→ Your assignment
Only one span of the listing below should come back. It runs from the line with "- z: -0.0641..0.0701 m" through the line with "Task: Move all", and each of its lines must be reproduced exactly.

BEGIN Data for review

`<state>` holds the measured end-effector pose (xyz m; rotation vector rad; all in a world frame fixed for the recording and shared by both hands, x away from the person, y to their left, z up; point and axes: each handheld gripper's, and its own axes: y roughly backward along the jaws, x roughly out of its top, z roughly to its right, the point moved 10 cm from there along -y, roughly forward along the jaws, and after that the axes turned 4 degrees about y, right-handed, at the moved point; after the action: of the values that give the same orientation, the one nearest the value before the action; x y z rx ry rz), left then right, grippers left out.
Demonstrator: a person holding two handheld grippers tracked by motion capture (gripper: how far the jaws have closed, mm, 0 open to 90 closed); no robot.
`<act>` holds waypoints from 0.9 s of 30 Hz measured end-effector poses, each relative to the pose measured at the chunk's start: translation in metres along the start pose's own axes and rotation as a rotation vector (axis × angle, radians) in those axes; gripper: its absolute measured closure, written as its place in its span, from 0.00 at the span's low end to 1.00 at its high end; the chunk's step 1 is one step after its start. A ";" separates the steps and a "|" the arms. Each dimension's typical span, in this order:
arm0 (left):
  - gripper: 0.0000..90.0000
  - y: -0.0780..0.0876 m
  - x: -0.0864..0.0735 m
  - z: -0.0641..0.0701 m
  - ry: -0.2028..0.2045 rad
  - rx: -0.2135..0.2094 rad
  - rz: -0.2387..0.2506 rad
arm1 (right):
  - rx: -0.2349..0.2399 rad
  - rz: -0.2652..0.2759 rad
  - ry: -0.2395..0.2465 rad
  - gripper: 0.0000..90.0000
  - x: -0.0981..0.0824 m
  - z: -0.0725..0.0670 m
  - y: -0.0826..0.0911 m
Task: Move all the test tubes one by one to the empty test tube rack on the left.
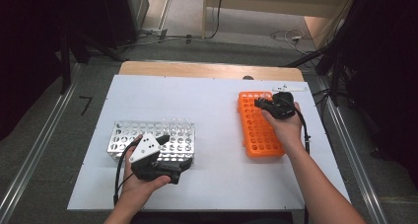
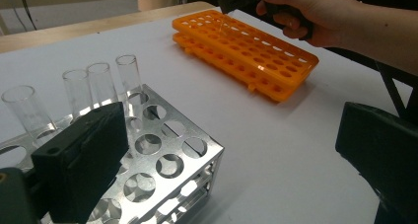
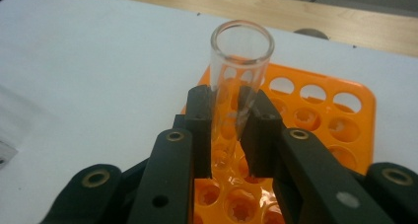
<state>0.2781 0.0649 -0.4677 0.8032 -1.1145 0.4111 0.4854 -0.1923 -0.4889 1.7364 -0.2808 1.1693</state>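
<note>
An orange tube rack lies on the right of the white table. My right gripper hovers over its far end, shut on a clear glass tube that stands upright between the jaws above the rack's holes. A metal rack sits at the left with several empty glass tubes along its far row. My left gripper rests at that rack's near right corner, open wide with nothing in it; one jaw is over the rack and the other over bare table.
A small white object lies at the table's far right corner, behind the orange rack. A dark round mark sits on the wooden far edge. White table surface stretches between the two racks. Cables run over the floor beyond.
</note>
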 end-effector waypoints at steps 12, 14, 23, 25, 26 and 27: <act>0.00 -0.002 0.001 0.005 -0.004 -0.012 0.001 | 0.061 0.072 0.073 0.81 0.011 -0.020 0.038; 0.00 -0.002 0.001 0.006 -0.005 -0.013 0.000 | 0.081 0.080 0.084 0.81 0.010 -0.027 0.044; 0.00 -0.005 0.002 0.010 -0.014 -0.022 -0.004 | 0.155 0.094 0.131 0.81 -0.002 -0.057 0.065; 0.00 -0.005 0.002 0.011 -0.017 -0.027 -0.004 | 0.170 0.096 0.147 0.81 -0.006 -0.064 0.069; 0.00 -0.006 0.002 0.012 -0.017 -0.027 -0.004 | 0.179 0.094 0.152 0.81 -0.008 -0.068 0.071; 0.00 -0.006 0.002 0.012 -0.017 -0.028 -0.004 | 0.187 0.094 0.160 0.81 -0.009 -0.071 0.072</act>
<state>0.2749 0.0516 -0.4651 0.7850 -1.1321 0.3852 0.3933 -0.1725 -0.4498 1.7930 -0.1623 1.4332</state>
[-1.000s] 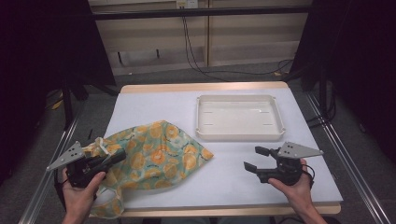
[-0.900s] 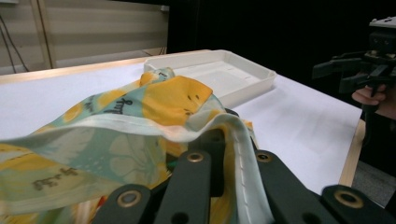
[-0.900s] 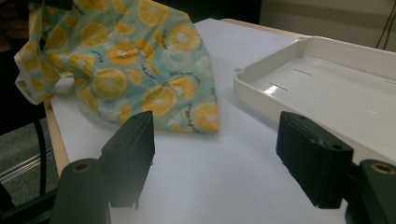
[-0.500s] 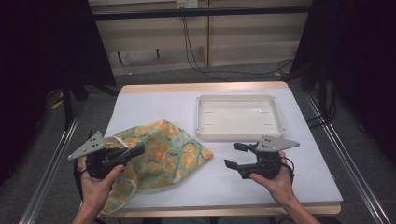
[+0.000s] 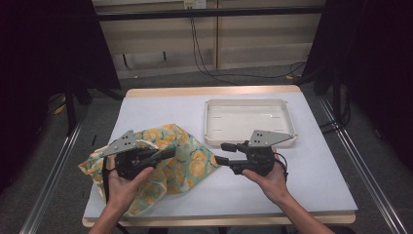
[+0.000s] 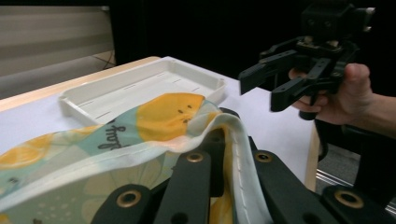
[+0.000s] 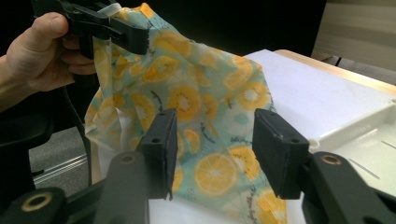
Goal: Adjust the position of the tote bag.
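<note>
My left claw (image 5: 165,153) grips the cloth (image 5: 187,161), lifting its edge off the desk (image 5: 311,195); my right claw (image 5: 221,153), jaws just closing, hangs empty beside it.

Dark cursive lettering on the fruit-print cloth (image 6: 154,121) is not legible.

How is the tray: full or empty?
Empty: the tray shows only its bare white floor, and the cloth lies beside it on the table.

White table (image 5: 160,109), wooden edge; cream tray (image 5: 249,122), fruit-print cloth (image 5: 187,161) lying on it.
</note>
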Available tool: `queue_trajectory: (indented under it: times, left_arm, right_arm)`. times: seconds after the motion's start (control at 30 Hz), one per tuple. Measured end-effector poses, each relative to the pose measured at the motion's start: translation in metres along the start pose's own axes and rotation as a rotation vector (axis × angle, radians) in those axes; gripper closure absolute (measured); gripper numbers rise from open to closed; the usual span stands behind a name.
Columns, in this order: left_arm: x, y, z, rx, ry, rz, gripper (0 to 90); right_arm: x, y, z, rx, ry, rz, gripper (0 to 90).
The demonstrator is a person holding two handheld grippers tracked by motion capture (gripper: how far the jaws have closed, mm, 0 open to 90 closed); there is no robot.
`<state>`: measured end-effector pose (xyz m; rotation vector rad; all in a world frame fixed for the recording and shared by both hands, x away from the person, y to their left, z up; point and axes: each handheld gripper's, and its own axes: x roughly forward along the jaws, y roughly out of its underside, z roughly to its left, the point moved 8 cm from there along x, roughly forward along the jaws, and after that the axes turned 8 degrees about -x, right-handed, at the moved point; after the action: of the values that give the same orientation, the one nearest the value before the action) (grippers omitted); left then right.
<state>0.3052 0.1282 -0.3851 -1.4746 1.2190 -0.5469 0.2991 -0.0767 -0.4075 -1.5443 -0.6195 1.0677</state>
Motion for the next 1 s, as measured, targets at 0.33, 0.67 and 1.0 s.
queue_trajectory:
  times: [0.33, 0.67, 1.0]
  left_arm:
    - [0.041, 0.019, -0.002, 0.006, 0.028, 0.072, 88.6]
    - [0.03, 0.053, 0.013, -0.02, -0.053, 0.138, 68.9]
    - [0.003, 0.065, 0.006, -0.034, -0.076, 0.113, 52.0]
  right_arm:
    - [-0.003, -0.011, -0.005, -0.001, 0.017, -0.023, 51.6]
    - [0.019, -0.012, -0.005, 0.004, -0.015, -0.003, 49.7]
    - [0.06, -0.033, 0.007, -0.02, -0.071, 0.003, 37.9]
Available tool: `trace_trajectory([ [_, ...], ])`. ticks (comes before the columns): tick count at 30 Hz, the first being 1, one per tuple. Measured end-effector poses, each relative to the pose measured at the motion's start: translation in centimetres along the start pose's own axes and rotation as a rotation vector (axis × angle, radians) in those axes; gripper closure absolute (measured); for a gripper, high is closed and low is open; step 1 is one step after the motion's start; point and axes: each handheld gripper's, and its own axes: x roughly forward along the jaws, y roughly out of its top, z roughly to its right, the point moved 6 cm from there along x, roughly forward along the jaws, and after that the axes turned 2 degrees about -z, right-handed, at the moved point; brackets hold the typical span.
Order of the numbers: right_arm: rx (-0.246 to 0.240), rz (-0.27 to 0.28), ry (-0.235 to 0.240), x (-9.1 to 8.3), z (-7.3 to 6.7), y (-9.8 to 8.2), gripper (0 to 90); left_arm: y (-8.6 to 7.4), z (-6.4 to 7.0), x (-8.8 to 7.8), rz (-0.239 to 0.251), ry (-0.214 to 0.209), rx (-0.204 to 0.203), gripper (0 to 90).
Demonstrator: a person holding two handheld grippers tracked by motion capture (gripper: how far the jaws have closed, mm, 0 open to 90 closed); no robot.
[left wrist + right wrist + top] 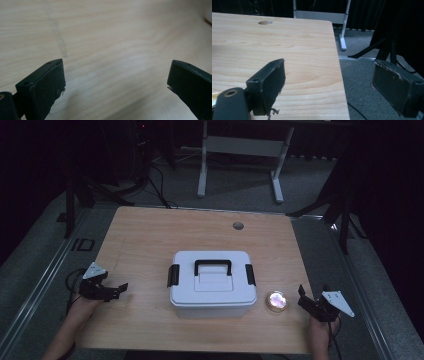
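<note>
Item: white box (pixel 212 285) with a black handle (pixel 213 266) on its lid and a black latch at each end, left latch (pixel 173 275) and right latch (pixel 250 274). It stands on the wooden table (pixel 150 240), near the middle and toward the person's edge. Lid looks down and both latches look fastened, though the dim light leaves this uncertain

Item: small round shiny object (pixel 276 301), just right of the box, apart from it. What it is cannot be told

Item: left gripper (pixel 114 291), well left of the box, low over the table. Jaws stand wide apart with nothing between them; the left gripper view has bare wood in the gap

Item: right gripper (pixel 306 304), well right of the box, at the table's right edge, beyond the round object. Jaws apart and empty; in the right gripper view (pixel 329 85) one jaw hangs over the table and the other over the carpet

Item: round hole (pixel 238 225) in the table, behind the box

Risks, as judged:
- a sweep of the right gripper toward the box may knock the round object, which lies in its path
- a push on one latch alone may slide or turn the box, as nothing braces it
- a lift by the handle with a latch loose may let the lid come away
</note>
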Motion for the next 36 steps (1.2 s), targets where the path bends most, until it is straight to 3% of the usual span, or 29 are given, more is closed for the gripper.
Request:
trace_trajectory([
  [3, 0.001, 0.0, 0.005, 0.0, 0.0, 0.0, 11.1, -0.1, 0.4, -0.1, -0.042, -0.048, 0.07, 0.9],
  [12, 0.0, -0.005, 0.018, 0.0, -0.1, 0.0, 11.2, -0.1, 0.7, -0.7, -0.104, -0.09, 0.179, 0.9],
  [13, -0.002, -0.006, 0.017, 0.0, -0.1, 0.0, 11.1, -0.3, 1.0, -0.9, -0.148, -0.11, 0.241, 0.9],
  [15, -0.005, -0.007, 0.021, 0.0, -0.1, 0.0, 11.2, -0.4, 1.2, -1.0, -0.175, -0.13, 0.276, 1.0],
  [18, -0.005, -0.009, 0.025, 0.0, -0.2, 0.0, 11.2, -0.4, 1.4, -1.2, -0.21, -0.148, 0.298, 1.0],
  [22, -0.008, -0.013, 0.03, 0.0, -0.2, 0.0, 11.2, -0.6, 1.6, -1.6, -0.283, -0.19, 0.372, 1.0],
  [26, -0.012, -0.016, 0.032, 0.0, -0.3, -0.1, 11.2, -0.6, 1.8, -2.0, -0.326, -0.227, 0.398, 0.9],
  [27, -0.012, -0.016, 0.033, 0.0, -0.3, -0.1, 11.2, -0.7, 1.9, -2.2, -0.355, -0.245, 0.432, 0.9],
  [28, -0.012, -0.016, 0.033, 0.0, -0.3, -0.1, 11.2, -0.7, 1.9, -2.2, -0.355, -0.245, 0.432, 0.9],
  [29, -0.013, -0.016, 0.034, 0.0, -0.3, -0.1, 11.2, -0.8, 2.1, -2.4, -0.393, -0.252, 0.461, 0.9],
  [36, -0.021, -0.021, 0.036, 0.1, -0.4, -0.1, 11.2, -0.9, 2.4, -3.2, -0.48, -0.283, 0.509, 0.9],
])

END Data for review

→ Result for this task
  - z: -0.0641..0.0701 m
  - ry: -0.2028..0.2045 rad
  - rx: -0.2135..0.2094 rad
  - rz: -0.2387..0.2506 rad
arm1 (right):
  - rx: -0.2349..0.2399 rad
  - rz: -0.2652..0.2759 rad
  - ry: -0.2395..0.2465 rad
  - gripper: 0.0000..90.0000
  - x: -0.0981..0.0824 m
  - z: -0.0725..0.0670 m
  - y: -0.0826..0.0911 m
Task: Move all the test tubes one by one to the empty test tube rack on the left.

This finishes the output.